Summarizing the Bridge Atlas salons
If you haven’t already, be sure to listen to the series of salons we recorded leading up to the ecosystem diplomacy workshop at Devconnect. There are five episodes, each featuring a bridge-building conversation between one member of the Ethereum ecosystem and an external counterparty.
Episode 1 - Intro: Tim Beiko and I discuss what this series is about, how Summer of Protocols approaches bridge building, and why protocol thinking is a good thing to get good at.
Episode 2 - Paradigms: Josh Stark and Nils Gilman talk about hardness and planetarity, two extremely useful terms for anyone interested in protocols. Plus, they explore applications for programmable cryptography at unprecedented scales.
Episode 3 - Commons: Trent Van Epps and Yancey Strickler go deep on how to protect and grow a commons so that everyone can win, by playing the long game.
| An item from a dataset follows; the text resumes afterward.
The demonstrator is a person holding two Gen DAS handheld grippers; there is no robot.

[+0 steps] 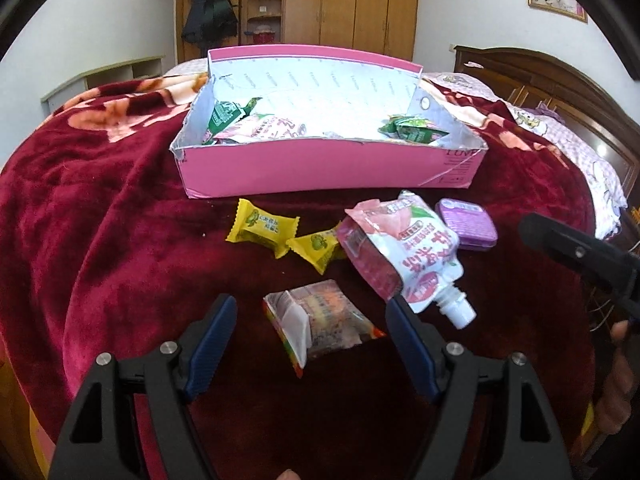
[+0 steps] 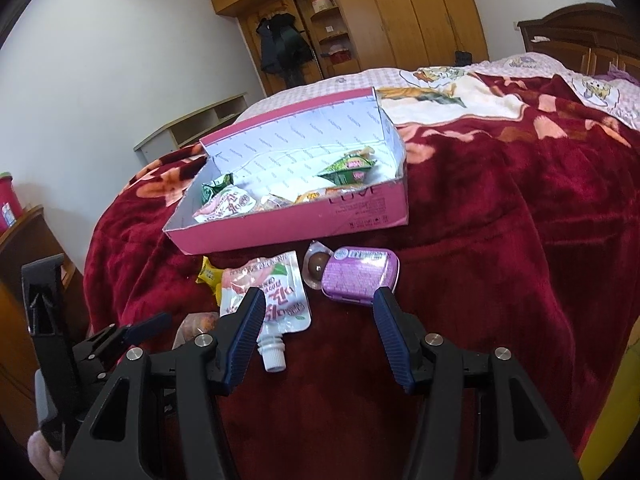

Between Van Epps’ experience with Protocol Guild and Strickler’s experience having founded Kickstarter and Metalabel, there’s a lot to take away.
Episode 4 - Alignment: Former CEO of Twitch and OpenAI – and current CEO of Softmax – Emmett Shear joins Alex Stokes of the Ethereum Foundation to talk about alignment and why most people get it wrong. Protocols are a more appropriately scaled approach to the problem.
Episode 5 - Verifiability: Shreya Shankar, creator of DocETL, and cryptographer Justin Drake explore the importance of verifiability in both AI and blockchains. They use the underlying similarities they discover to build a bridge between these two important domains.